Your objective >> Your answer should consist of the complete listing, repeated verbatim.

Given data >>
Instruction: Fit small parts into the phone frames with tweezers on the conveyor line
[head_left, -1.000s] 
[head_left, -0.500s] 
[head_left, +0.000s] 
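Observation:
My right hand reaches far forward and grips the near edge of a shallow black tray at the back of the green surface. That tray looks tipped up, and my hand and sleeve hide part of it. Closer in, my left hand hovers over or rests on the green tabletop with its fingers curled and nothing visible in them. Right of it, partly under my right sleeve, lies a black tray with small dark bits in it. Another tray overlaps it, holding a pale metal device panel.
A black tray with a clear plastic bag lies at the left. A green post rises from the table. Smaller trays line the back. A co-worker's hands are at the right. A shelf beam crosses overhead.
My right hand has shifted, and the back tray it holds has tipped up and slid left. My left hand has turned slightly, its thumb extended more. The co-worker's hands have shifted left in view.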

Exercise response >>
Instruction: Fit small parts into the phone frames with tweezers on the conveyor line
[head_left, -1.000s] 
[head_left, -0.500s] 
[head_left, +0.000s] 
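Observation:
My right hand reaches far forward and grips the near edge of a shallow black tray at the back of the green surface. That tray looks tipped up, and my hand and sleeve hide part of it. Closer in, my left hand hovers over or rests on the green tabletop with its fingers curled and nothing visible in them. Right of it, partly under my right sleeve, lies a black tray with small dark bits in it. Another tray overlaps it, holding a pale metal device panel.
A black tray with a clear plastic bag lies at the left. A green post rises from the table. Smaller trays line the back. A co-worker's hands are at the right. A shelf beam crosses overhead.
My right hand has shifted, and the back tray it holds has tipped up and slid left. My left hand has turned slightly, its thumb extended more. The co-worker's hands have shifted left in view.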

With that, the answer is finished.